1.

45 1 0
                                    

1985.

Après de nombreuses polémiques, prévisibles alors qu'il s'agit d'imposer la modernité au cœur du Palais du Louvre, le chantier de construction de la pyramide de verre imaginée par Ieoh Ming Pei débute. Sous haute tension, donc, mais ce n'est pas plus mal. Toute publicité est bonne à prendre et tandis que les médias, les architectes, les conservateurs et une partie de la population se déchaînent, ils ne se rendent pas compte que le déferlement de protestations ne fait que contribuer au succès de l'opération. Pendant des semaines, on ne parle que de ce projet, le chantier sera suivi de près, chaque étape sera scrutée, l'événement est quasiment mondial. C'est bien l'objectif du président François Mitterrand : marquer les esprits ! Imprimer son nom dans les livres d'histoire, pour que son image brille au-delà de la durée de sa présidence. Laisser une trace indélébile dans la capitale française, tous les politiciens en rêvent. Dans le cas présent, il n'y a certainement pas eu de plus grand événement depuis la construction de la tour Eiffel. D'ailleurs, ce n'est pas un hasard — car dans ce projet rien n'est laissé au hasard — si l'inauguration doit se faire en 1989, deux siècles après la Révolution, un siècle après l'exposition universelle qui a vu s'ériger la Dame de fer.

Les médias restent bien informés du déroulé de ce chantier décrit comme pharaonique, ce qui ne fait pas preuve de beaucoup d'imagination puisque l'on parle de la construction d'une pyramide ! Mais comme toujours, les informations transmises ne sont que celles filtrées par le pouvoir. Il faut des scandales, même de pacotille, pour cacher certaines réalités. Ce que le grand public n'apprendra pas, c'est que seulement deux mois après le début du chantier, les travaux ont été suspendus, les ouvriers renvoyés chez eux, et la quiétude du Président, dans l'espace feutré de son bureau du Palais de l'Élysée, a été perturbée.

– Navrée de vous déranger, monsieur le Président.

– Que se passe-t-il encore ?

– Monsieur Pei vous demande de venir séance tenante sur le chantier de la pyramide.

François Mitterrand jette un regard noir à l'assistante qui s'est dévouée pour être l'oiseau de mauvais augure.

– La police est-elle déjà sur place ?

La première réaction du chef de l'État est de penser qu'un quelconque groupe de protestataires a envahi le chantier pour scander de vains slogans contre la défiguration du patrimoine national.

– L'architecte a renvoyé les ouvriers, il n'y a plus que lui.

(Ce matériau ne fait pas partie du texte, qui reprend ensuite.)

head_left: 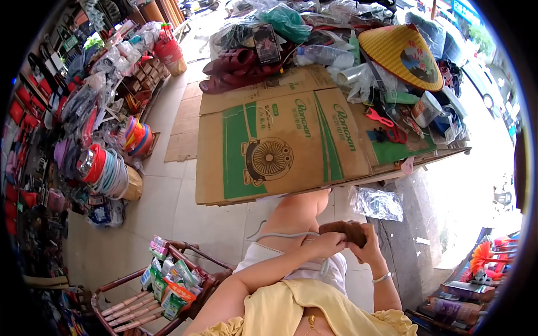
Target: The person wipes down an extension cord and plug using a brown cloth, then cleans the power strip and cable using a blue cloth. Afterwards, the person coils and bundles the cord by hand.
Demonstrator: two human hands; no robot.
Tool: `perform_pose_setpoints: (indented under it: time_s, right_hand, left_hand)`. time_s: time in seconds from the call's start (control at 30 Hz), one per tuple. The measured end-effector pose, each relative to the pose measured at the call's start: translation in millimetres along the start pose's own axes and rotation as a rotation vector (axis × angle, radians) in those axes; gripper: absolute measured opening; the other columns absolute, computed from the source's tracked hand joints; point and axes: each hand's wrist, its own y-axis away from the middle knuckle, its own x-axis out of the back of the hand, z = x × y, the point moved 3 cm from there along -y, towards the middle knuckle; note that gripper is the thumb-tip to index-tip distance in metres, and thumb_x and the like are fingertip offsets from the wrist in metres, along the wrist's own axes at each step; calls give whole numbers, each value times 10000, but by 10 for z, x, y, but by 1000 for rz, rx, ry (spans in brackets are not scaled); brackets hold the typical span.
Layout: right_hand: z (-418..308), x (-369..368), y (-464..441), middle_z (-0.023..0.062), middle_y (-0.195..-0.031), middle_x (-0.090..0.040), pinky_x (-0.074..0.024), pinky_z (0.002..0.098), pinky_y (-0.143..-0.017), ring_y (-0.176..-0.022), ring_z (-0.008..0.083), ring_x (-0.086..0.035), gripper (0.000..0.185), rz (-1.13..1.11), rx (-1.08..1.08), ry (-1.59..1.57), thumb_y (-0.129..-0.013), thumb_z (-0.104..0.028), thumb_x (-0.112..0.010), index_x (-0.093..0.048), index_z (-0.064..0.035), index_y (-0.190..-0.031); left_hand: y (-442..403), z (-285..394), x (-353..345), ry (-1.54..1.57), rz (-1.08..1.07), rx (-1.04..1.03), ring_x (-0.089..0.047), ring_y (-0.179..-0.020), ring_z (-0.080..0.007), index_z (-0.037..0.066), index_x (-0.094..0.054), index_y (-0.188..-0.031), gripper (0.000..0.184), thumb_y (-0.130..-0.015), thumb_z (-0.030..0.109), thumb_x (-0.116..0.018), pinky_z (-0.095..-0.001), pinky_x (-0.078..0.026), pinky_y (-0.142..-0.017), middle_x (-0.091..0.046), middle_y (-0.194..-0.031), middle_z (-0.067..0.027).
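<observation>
Above my lap, both hands grip a brown, soft-looking piece (343, 228) whose kind I cannot make out. My left hand (330, 244) pinches its lower edge, fingers closed. On the other side, my right hand (367, 246), with a bracelet at the wrist, has its fingers wrapped round the right end. A grey cord or strap (283, 234) runs leftward from beside the piece across my leg. Another grey end hangs below my left hand. Whether they join the brown piece is hidden by my fingers.
A cardboard-covered table (210, 162) stands before me, with dark red slippers (235, 61), a phone (266, 43), a yellow conical hat (400, 56), red-handled scissors (397, 134) and bottles. A bamboo chair (126, 311) at left carries packets. Shop goods line the left side.
</observation>
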Motion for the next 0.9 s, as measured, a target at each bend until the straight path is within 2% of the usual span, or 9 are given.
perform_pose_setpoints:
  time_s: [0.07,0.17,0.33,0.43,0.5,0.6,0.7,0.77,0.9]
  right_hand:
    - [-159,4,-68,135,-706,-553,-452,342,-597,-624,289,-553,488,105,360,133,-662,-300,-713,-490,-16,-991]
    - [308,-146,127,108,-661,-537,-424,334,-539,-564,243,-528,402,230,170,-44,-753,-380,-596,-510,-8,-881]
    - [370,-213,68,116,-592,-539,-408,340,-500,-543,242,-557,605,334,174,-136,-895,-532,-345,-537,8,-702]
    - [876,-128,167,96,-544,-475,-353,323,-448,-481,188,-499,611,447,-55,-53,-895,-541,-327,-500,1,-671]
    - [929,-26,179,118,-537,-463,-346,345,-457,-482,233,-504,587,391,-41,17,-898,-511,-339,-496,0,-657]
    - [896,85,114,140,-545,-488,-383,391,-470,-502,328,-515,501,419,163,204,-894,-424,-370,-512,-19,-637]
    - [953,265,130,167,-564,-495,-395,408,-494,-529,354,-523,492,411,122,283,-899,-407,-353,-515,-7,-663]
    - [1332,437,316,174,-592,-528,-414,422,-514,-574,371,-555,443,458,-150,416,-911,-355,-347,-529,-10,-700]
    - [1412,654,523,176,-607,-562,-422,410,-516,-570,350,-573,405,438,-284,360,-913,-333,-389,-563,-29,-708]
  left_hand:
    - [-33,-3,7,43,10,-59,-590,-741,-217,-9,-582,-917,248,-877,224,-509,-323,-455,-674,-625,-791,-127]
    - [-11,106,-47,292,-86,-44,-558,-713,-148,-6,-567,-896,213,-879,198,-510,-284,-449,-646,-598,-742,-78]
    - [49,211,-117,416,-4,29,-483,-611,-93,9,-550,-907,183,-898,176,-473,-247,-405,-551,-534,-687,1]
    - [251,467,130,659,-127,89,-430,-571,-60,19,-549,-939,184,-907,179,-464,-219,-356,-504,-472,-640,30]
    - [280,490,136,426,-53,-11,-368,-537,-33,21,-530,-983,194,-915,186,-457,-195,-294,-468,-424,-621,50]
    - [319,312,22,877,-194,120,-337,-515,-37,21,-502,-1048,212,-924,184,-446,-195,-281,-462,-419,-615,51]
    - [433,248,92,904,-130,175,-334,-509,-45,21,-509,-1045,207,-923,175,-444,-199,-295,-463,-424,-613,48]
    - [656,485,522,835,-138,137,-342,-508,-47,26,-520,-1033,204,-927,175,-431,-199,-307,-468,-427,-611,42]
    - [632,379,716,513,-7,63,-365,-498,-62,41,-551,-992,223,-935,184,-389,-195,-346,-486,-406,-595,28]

Le regard du Président change subitement. Cette information ne concorde pas avec ses propres schémas de pensée. Si Ieoh Ming Pei a fait usage de son autorité pour prendre une telle décision, c'est forcément que le problème est plus grave que prévu.


2018.

David Desroches est arrivé à New York City il y a à peine deux heures. N'ayant pas vraiment de temps à perdre, et même si cela va lui coûter une véritable petite fortune — au regard de ses finances d'étudiant en Histoire de l'art — il se décide à prendre un taxi. Il faudra tout de même un long moment, au milieu des bouchons de la ville qui ne dort jamais, pour atteindre Sutton Place, un quartier cossu de Manhattan, au bord de l'East River. Loin des buildings impressionnants, ce sont de jolies maisons individuelles qui se dressent ici, entourées de jardins luxuriants. Dans ce décor féérique, David a honte de son accoutrement. Il croise quelques personnes qui promènent, chacune, cinq chiens. Ce sont certainement des dog sitters, car les riches ne promènent pas leurs animaux, ils les font promener. Mais rien que ces employés semblent revêtir des vêtements de haute couture et avancent dans les rues comme les mannequins sur les podiums.